Nach der Pause erklangen wieder nihilistische Töne. In den “Metamorphosen für 23 Solostreicher” setzte sich Strauss 1945 musikalisch mit der sich anbahnenden deutschen Niederlage und den Folgen des Zweiten Weltkriegs auseinander. Interessanterweise stand das Werk unter Chailly noch nie auf dem Spielplan des Gewandhausorchesters. Die 23 Musiker nahmen zur Aufführung in der, für Leipziger Verhältnisse ungewohnten, amerikanischen Aufstellung auf der Bühne Platz. Der Maestro verzichtete auf den Taktstock und dirigierte mit bloßen Händen.

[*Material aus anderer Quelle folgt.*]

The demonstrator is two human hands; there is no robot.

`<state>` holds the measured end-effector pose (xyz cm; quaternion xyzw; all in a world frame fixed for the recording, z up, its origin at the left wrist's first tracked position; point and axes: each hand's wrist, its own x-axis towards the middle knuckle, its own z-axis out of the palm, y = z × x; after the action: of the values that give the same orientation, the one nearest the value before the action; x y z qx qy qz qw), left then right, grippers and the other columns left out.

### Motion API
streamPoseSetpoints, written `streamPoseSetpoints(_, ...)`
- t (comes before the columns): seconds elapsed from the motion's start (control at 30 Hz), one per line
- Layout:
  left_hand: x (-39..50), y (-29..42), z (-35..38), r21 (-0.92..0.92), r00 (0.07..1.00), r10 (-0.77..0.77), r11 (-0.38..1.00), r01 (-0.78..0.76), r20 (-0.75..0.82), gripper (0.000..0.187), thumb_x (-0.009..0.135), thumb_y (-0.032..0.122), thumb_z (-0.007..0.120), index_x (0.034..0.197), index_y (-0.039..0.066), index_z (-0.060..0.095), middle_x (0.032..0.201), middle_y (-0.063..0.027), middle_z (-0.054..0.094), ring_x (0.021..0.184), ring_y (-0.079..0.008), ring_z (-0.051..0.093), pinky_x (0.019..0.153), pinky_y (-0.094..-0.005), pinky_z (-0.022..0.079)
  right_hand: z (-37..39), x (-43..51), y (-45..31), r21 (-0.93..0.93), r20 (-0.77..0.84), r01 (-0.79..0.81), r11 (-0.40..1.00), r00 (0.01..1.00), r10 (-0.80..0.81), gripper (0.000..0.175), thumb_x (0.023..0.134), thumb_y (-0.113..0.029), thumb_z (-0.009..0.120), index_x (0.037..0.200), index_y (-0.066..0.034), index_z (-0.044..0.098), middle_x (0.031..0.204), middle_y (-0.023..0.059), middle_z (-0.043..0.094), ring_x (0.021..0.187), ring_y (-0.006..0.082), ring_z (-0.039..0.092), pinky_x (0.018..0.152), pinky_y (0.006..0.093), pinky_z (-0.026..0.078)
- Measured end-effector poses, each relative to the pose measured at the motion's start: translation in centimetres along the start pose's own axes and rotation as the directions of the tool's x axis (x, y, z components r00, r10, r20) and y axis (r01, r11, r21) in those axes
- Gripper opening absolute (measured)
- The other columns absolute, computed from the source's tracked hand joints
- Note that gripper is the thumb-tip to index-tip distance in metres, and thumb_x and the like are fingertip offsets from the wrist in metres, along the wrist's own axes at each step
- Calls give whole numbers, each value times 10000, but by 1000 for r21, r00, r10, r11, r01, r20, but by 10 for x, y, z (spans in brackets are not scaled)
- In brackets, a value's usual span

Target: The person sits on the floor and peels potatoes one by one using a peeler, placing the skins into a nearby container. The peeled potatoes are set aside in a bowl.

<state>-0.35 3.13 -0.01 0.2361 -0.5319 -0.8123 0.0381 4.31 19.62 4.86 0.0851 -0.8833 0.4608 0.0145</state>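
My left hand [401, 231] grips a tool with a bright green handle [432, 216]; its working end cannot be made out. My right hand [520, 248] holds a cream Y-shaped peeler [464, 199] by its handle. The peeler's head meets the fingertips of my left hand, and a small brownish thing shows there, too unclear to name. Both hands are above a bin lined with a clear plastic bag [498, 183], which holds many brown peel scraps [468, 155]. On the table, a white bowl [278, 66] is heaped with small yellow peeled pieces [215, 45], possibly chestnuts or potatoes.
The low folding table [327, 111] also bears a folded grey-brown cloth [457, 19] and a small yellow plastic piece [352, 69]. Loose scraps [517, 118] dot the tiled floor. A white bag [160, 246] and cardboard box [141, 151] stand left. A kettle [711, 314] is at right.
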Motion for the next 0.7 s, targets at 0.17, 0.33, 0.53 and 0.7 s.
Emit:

Die “Metamorphosen” sind schwere Kost. Ein dahinfließender Klangteppich von knapp einer halben Stunde Dauer, der den Zuhörer zum genauen Hinhören und Nachdenken auffordert. Unter Chailly klang das Spätwerk wie ein epochales Klagelied über die Probleme unserer Zeit. Dem Zuhörer fällt es leicht, sich bei geschlossenen Augen die Bilder von Kriegsflüchtlingen, IS-Terroristen und den dutzenden Toten aus dem Mittelmeer vorzustellen, die dieser Tage allabendlich in den Nachrichten über den Bildschirm flimmern. Chailly unterdrückte in der Musik gezielt jedes erlösende Moment, jeden aufkeimenden Hoffnungsschimmer. Die “Metamorphosen” waren schwer verdaulich, aber zweifelsohne Höhepunkt des Programms.

Zum Abschluss stimmten die Musiker noch einmal heitere Töne an. Strauss’ Tondichtung “Till Eulenspiegel” zählt eher zur leichten Muse. Chailly jagte sein Orchester im Stechschritt durch die Partitur, hielt sich nicht an der Ausarbeitung von Details auf, sondern baute auf die orchestralen Knalleffekte. Ein Päckchen Ohropax in der Tasche schadet manchmal nicht.

Heute: Gewandhaustag, KlassikAirleben & Motette

Am Samstag öffnet sich Leipzigs älteste Konzertinstitution nach außen. Beim Gewandhaustag sind in der Innenstadt ab 15 Uhr bis in den Abend hinein 15 Konzerte zu hören. Den Höhepunkt bildet auch in diesem Jahr um 20 Uhr das KlassikAirleben auf dem Augustusplatz. Das Orchester spielt das Eröffnungsprogramm mit Ausnahme der “Metamorphosen”. Der Eintritt zu diesen Veranstaltungen ist frei.

Um 15 Uhr sind Musiker des Gewandhausorchesters weiterhin gemeinsam mit dem Thomanerchor bei der wöchentlichen Motette in der Thomaskirche zu erleben. Gegeben wird die Bach-Kantate “Allein zu dir, Herr Jesu Christ”. Das Eintrittsprogramm kostet 2 Euro.